C’è ancora molta strada da fare prima che i computer quantistici possano raggiungere ciò a cui i ricercatori mirano.
Questo campo di ricerca è ancora giovane e i piccoli calcoli del modello che vengono eseguiti sono complicati dal rumore proveniente dall’ambiente circostante del computer quantistico.
Tuttavia, Martin Rahm e i suoi colleghi hanno ora trovato un metodo che vedono come un importante passo avanti.
Il metodo è chiamato Reference-State Error Mitigation (REM) e funziona correggendo gli errori che si verificano a causa del rumore utilizzando i calcoli sia da un computer quantistico che da un computer convenzionale.

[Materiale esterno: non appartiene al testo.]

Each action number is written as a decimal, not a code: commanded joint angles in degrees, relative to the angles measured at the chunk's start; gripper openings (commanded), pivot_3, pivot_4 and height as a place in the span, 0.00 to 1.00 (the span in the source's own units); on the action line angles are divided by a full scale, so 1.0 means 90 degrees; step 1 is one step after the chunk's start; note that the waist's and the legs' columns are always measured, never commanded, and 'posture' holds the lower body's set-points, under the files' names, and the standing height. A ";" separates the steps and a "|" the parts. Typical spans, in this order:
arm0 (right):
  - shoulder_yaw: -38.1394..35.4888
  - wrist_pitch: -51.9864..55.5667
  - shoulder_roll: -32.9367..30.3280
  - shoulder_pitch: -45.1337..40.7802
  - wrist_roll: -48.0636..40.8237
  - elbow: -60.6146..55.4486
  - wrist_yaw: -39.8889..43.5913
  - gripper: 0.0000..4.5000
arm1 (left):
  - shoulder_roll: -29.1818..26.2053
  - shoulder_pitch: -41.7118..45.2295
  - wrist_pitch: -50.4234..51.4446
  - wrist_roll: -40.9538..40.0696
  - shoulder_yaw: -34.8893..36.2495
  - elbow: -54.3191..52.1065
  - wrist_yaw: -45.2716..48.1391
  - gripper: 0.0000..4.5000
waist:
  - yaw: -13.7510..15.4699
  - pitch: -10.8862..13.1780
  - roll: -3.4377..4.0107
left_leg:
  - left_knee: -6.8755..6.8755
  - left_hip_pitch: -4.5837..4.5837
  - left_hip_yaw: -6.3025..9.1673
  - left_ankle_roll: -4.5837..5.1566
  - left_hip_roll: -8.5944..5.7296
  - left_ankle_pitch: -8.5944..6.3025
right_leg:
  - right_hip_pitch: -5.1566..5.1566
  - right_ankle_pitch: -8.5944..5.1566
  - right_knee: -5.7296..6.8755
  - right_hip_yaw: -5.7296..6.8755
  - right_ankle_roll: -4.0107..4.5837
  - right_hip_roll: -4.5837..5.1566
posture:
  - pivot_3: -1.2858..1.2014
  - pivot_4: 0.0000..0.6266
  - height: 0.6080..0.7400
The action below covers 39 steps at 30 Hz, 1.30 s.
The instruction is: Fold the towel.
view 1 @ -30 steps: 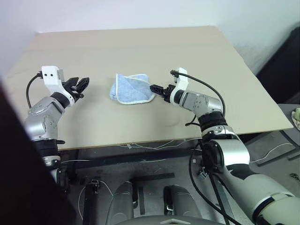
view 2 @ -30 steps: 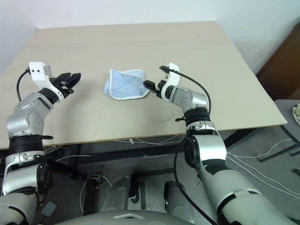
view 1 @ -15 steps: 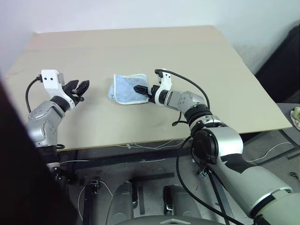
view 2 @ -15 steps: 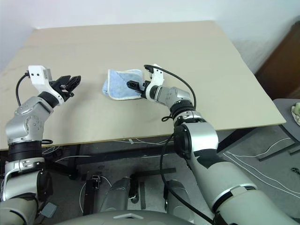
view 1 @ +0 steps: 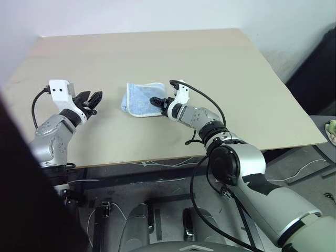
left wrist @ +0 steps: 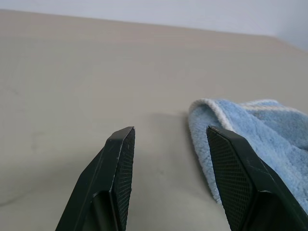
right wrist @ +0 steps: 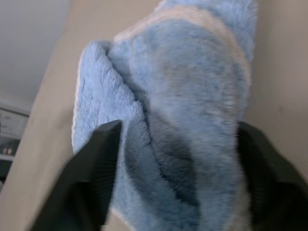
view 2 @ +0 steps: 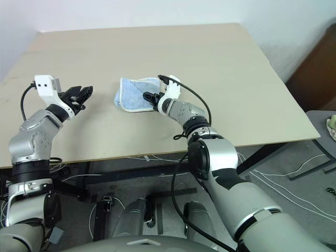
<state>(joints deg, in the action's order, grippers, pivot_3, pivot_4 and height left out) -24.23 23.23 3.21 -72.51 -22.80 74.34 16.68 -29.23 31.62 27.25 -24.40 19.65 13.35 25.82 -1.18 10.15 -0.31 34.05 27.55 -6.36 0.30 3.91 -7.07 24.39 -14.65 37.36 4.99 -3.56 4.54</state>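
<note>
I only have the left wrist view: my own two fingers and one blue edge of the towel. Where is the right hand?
Observer: The right hand is at the towel's right edge, reaching over the cloth.
Operator: Is the towel lying flat?
Observer: No, it lies as a small folded heap, with whitish edging curving along its near side.
Operator: Where does my left hand sit relative to it?
Observer: The left hand is off to the towel's left, with a strip of bare table between them.

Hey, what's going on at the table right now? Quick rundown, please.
Left gripper open, off to the side of the towel. Right gripper on the towel's near edge, cloth between its fingers, grip uncertain. Towel bunched and partly folded on the table. Nothing in the way.
</note>
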 commanded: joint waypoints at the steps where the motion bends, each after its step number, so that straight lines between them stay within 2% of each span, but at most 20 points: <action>1: -0.0160 -0.0101 -0.0030 -0.0210 -0.0119 -0.0070 0.0024 0.42 | -0.0035 0.0037 -0.0004 -0.0056 0.0001 -0.0280 0.0018 0.55 | -0.0001 0.0000 0.0000 | -0.0001 0.0000 0.0000 0.0000 0.0000 0.0000 | 0.0000 0.0000 0.0000 0.0000 0.0000 0.0000 | 0.52 0.24 0.91; 6: -0.0292 -0.0081 -0.0074 -0.0187 -0.0144 -0.0092 0.0030 0.04 | -0.0042 0.0060 -0.0016 -0.0038 -0.0039 -0.0251 0.0031 0.55 | -0.0001 0.0000 0.0000 | 0.0000 0.0000 0.0000 0.0000 0.0000 0.0000 | 0.0000 0.0000 0.0000 0.0000 0.0000 0.0000 | 0.52 0.24 0.91; 7: -0.0313 -0.0080 -0.0079 -0.0185 -0.0146 -0.0096 0.0028 0.01 | -0.0039 0.0068 -0.0022 -0.0040 -0.0043 -0.0243 0.0028 0.55 | -0.0002 0.0000 0.0000 | 0.0000 0.0000 0.0000 0.0000 0.0000 0.0000 | 0.0000 0.0000 0.0000 0.0000 0.0000 0.0000 | 0.52 0.24 0.91; 18: -0.0726 -0.0167 -0.0351 -0.0219 -0.0419 -0.0203 -0.0191 0.01 | 0.0030 0.0028 -0.0041 -0.0050 -0.0045 -0.0326 -0.0032 0.55 | 0.0015 0.0000 0.0000 | -0.0002 0.0001 0.0001 0.0000 0.0001 0.0000 | 0.0000 0.0000 -0.0003 0.0000 0.0001 0.0003 | 0.52 0.24 0.91; 24: -0.1370 -0.0230 -0.1360 -0.0196 -0.1012 -0.0575 -0.0613 0.01 | 0.0070 -0.0092 0.0009 -0.0087 0.0006 -0.0488 -0.0102 0.55 | 0.0053 0.0000 0.0000 | -0.0005 0.0007 0.0002 0.0003 -0.0006 -0.0002 | -0.0003 -0.0002 -0.0023 0.0000 0.0005 0.0015 | 0.52 0.24 0.91; 28: -0.1716 -0.0178 -0.2509 0.0076 -0.1268 -0.1123 -0.0939 0.01 | 0.0187 -0.0106 0.0034 -0.0071 -0.0134 -0.0491 -0.0080 0.55 | 0.0072 0.0002 0.0003 | -0.0011 0.0020 0.0002 0.0006 -0.0007 -0.0004 | 0.0006 -0.0003 -0.0032 -0.0001 0.0004 0.0015 | 0.52 0.24 0.91; 33: -0.2225 -0.0196 -0.3440 0.0667 -0.1544 -0.1628 -0.1819 0.01 | 0.0292 0.0109 0.0017 -0.0013 -0.0294 -0.0270 0.0025 0.55 | 0.0046 0.0002 0.0002 | -0.0011 0.0034 0.0001 0.0014 -0.0007 -0.0007 | 0.0013 -0.0002 -0.0040 0.0001 -0.0001 0.0012 | 0.52 0.24 0.91; 36: -0.2430 0.0174 -0.3540 0.1185 -0.1713 -0.2130 -0.2519 0.01 | 0.0338 0.0235 -0.0023 0.0009 -0.0407 -0.0102 0.0118 0.55 | -0.0011 0.0002 0.0003 | -0.0007 0.0024 -0.0003 0.0015 -0.0008 -0.0006 | 0.0009 0.0000 -0.0035 0.0000 -0.0004 0.0000 | 0.52 0.24 0.91; 39: -0.2295 0.0826 -0.3241 0.1813 -0.1802 -0.2903 -0.2863 0.01 | 0.0428 0.0378 -0.0087 0.0075 -0.0536 0.0114 0.0160 0.55 | -0.0058 0.0003 0.0005 | -0.0007 -0.0004 -0.0007 0.0027 -0.0006 0.0003 | -0.0004 0.0000 -0.0018 -0.0011 -0.0005 -0.0009 | 0.52 0.24 0.91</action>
<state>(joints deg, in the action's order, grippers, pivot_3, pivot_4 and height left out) -45.50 27.74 -27.11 -56.56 -37.46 53.18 -7.37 -25.44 34.04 27.81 -24.19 15.05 14.41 26.76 -1.71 10.18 -0.27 34.01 27.48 -6.43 0.56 3.85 -7.04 24.34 -14.65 37.25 4.88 -3.60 4.45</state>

“Lo studio è una prova di concetto che il nostro metodo può migliorare la qualità dei calcoli quanto-chimici. È uno strumento utile che useremo per migliorare i nostri calcoli sui computer quantistici andando avanti”, afferma Martin Rahm.
Il principio alla base del metodo è quello di considerare prima uno stato di riferimento descrivendo e risolvendo lo stesso problema sia su un computer convenzionale che su un computer quantistico.
Confrontando i risultati di entrambi i computer, è possibile effettuare una stima esatta della quantità di errore causato dal rumore. La differenza tra le soluzioni dei due computer per il problema di riferimento può essere utilizzato per correggere la soluzione per il problema originale, più complesso, quando viene eseguito sul processore quantistico.
Combinando questo nuovo metodo con i dati del computer quantistico di Chalmers, i ricercatori sono riusciti a calcolare l’energia intrinseca di piccole molecole di esempio come l’idrogeno e l’idruro di litio.
“Vediamo buone possibilità per un ulteriore sviluppo del metodo per consentire calcoli di molecole più grandi e complesse, quando la prossima generazione di computer quantistici sarà pronta”, afferma Martin Rahm.
La ricerca è stata condotta in stretta collaborazione con i colleghi del Dipartimento di Microtecnologia e Nanoscienze. Hanno costruito i computer quantistici utilizzati nello studio e hanno contribuito a eseguire le misurazioni sensibili necessarie per i calcoli chimici.
“È solo utilizzando algoritmi quantistici reali che possiamo capire come funziona davvero il nostro hardware e come possiamo migliorarlo. I calcoli chimici sono una delle prime aree in cui crediamo che i computer quantistici saranno utili, quindi la nostra collaborazione con il gruppo di Martin Rahm è particolarmente preziosa”, afferma Jonas Bylander, professore associato di tecnologia quantistica presso il Dipartimento di microtecnologia e nanoscienze.